A pesar de que ya habían transcurrido unas semanas desde el incidente en el que Clara había visto entrar en casa a su madre con el pijama puesto tras una noche desaparecida, el tiempo no hizo sino acrecentar las dudas que albergaba en su interior sobre aquel suceso. Desde aquel día el interés por todo lo que rodeaba a su madre, a la que siempre había considerado una persona enigmática y misteriosa, se había incrementado considerablemente. Ella, con sus curiosidades, con todas aquellas historias que le contaba, y… ahora… esa noche. ¿Qué había pasado esa noche?

Por fin un día, aprovechando el momento en el que pensaba que su madre dormía, se dirigió a su despacho y empezó a registrarlo minuciosamente, en busca de algo que le proporcionase algún tipo de información.
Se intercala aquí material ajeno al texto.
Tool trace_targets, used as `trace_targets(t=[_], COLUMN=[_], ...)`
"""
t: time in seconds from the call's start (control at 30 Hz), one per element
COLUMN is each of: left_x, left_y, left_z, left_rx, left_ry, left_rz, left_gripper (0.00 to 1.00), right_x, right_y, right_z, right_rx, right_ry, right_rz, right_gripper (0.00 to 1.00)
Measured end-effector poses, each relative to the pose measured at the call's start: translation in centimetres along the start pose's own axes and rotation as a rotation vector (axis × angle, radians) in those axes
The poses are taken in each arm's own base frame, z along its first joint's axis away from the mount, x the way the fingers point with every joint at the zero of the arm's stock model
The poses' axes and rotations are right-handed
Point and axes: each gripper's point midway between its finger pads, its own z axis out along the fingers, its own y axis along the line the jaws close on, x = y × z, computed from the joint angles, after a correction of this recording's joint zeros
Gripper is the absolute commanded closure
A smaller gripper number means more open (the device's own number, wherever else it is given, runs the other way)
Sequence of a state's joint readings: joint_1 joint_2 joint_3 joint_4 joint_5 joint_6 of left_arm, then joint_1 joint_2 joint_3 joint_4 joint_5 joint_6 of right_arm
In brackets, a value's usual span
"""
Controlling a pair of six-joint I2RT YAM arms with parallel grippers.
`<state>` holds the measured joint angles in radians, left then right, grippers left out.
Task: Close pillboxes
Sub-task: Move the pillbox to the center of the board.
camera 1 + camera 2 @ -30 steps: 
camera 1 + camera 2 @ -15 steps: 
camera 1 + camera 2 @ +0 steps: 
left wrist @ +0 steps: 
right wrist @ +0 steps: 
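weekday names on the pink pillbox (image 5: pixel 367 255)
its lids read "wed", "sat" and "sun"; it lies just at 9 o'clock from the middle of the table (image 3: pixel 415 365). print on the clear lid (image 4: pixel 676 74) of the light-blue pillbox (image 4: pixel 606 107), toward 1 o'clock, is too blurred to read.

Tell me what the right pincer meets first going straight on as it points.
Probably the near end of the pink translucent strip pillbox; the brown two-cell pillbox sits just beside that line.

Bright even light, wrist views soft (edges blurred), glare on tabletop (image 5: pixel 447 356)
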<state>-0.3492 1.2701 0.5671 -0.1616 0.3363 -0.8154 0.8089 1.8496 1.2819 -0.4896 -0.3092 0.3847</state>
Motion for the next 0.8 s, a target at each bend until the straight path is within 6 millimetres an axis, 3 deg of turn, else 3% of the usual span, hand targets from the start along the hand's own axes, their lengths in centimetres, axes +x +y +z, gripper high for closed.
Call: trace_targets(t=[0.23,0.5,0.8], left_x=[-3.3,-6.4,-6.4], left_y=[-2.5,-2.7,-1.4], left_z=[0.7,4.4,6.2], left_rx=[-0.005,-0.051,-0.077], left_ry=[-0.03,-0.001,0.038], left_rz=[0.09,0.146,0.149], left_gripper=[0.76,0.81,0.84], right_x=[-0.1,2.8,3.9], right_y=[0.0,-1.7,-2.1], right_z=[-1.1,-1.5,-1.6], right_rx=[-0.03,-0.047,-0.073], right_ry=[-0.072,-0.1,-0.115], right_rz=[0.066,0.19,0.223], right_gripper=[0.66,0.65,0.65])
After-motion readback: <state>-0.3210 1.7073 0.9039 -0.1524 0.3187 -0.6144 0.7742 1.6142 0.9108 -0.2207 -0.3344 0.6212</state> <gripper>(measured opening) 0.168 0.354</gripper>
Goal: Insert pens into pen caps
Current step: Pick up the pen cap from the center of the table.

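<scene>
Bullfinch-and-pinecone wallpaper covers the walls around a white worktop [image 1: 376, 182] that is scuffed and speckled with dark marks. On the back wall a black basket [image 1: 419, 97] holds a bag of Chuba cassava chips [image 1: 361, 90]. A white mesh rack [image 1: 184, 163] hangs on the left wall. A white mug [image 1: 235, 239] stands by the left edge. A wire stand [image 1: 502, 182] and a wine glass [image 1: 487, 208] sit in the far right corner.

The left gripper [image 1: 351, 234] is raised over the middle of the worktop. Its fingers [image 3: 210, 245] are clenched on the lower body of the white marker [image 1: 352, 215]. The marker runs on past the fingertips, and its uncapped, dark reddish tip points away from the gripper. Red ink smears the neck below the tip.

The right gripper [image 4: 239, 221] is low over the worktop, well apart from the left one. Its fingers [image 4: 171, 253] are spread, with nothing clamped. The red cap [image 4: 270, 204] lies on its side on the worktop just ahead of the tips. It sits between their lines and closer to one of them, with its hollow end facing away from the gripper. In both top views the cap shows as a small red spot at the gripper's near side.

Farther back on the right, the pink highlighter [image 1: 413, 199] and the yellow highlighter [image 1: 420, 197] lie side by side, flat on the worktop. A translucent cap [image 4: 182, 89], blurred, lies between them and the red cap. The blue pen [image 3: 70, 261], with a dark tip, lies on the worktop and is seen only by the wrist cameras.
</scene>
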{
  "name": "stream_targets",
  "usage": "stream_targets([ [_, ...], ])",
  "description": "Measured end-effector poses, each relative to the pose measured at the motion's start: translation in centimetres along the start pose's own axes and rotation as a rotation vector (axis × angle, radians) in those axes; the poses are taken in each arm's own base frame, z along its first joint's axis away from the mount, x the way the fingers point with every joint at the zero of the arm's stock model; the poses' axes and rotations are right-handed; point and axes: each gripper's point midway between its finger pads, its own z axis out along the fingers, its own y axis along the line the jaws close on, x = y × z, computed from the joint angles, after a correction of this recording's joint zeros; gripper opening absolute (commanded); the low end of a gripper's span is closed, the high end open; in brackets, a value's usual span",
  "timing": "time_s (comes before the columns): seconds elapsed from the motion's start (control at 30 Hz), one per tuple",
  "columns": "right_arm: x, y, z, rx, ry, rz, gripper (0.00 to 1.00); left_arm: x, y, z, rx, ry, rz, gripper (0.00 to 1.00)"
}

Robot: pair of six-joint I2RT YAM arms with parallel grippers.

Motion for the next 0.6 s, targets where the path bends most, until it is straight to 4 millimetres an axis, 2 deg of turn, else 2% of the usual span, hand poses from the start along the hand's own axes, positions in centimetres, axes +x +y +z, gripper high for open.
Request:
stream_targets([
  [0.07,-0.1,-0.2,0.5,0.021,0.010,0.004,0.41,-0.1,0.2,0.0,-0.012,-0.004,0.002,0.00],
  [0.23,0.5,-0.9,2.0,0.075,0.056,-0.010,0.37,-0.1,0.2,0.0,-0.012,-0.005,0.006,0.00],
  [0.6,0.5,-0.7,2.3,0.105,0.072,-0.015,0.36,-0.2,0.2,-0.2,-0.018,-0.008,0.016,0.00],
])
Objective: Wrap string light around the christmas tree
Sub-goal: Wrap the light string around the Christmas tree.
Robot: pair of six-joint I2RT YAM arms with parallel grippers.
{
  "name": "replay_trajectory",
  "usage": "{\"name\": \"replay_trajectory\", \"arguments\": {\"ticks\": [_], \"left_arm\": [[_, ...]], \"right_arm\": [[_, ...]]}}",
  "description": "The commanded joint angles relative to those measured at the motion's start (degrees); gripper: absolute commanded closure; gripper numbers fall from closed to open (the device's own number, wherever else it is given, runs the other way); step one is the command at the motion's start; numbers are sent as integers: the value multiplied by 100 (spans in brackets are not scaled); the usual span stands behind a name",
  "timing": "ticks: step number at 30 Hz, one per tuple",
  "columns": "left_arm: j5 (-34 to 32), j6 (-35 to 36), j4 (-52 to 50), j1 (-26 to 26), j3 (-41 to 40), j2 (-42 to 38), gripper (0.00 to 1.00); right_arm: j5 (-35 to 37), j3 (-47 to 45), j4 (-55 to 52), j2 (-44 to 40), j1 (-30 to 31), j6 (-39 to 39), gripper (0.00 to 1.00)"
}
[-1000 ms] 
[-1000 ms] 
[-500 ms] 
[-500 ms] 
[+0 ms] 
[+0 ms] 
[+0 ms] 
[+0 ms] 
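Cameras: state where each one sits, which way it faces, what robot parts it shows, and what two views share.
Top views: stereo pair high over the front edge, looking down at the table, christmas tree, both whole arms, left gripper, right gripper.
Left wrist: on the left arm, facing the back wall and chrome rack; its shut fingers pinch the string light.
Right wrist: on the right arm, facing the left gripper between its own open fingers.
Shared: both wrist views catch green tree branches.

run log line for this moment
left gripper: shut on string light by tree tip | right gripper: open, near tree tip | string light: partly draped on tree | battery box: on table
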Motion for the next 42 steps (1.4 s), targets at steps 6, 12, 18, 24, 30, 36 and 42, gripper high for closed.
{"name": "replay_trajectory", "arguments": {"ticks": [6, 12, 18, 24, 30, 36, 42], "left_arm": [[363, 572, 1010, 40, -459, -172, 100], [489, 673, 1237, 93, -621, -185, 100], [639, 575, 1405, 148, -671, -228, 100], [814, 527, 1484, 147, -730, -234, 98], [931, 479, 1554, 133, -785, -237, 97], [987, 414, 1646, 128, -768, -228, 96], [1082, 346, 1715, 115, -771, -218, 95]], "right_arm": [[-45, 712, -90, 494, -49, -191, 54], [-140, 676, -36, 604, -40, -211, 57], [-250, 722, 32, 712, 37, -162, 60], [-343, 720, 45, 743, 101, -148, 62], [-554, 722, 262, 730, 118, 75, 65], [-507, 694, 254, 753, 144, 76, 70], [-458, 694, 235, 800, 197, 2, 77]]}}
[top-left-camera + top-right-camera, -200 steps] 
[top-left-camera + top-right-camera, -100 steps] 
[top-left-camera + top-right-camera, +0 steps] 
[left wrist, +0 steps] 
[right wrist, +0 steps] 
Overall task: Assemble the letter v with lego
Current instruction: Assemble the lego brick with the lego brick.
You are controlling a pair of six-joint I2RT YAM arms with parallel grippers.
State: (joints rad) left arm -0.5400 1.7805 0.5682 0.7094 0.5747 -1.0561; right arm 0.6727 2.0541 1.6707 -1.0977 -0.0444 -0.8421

Revolvía las cosas tan rápido como era capaz, temiendo que su madre despertase de repente y descubriera lo que estaba haciendo. Pero pasaba el tiempo y no conseguía encontrar nada. A punto de abandonar tan infructuosa búsqueda, se fijó repentinamente en una caja medio apartada en un rincón de la estancia. Y la examinó. Lo que vio dentro de aquella caja no lo hubiera imaginado jamás, era un pequeño saco que contenía unas piedras… unas… ¡runas! como las de aquella historia sobre ese pueblo, Runadia, que tanto le gustaba escuchar.